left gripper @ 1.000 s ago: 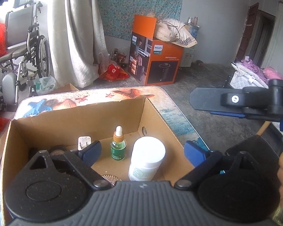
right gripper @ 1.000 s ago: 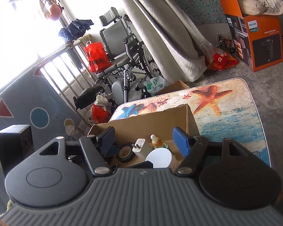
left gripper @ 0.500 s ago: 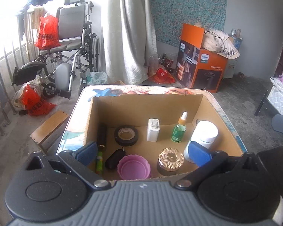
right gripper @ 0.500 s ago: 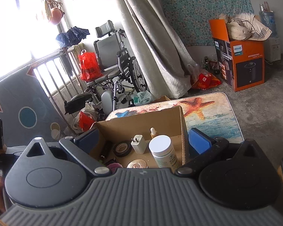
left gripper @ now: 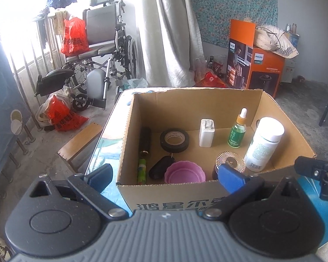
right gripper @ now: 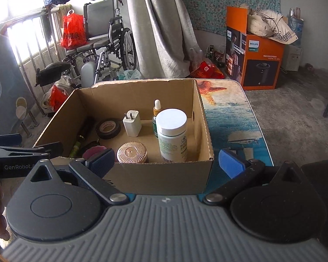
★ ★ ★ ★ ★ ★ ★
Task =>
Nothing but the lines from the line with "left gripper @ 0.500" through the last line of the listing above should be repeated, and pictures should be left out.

Task answer =>
left gripper @ 0.500 s ago: 
right gripper @ 0.500 s ago: 
left gripper @ now: 
right gripper @ now: 

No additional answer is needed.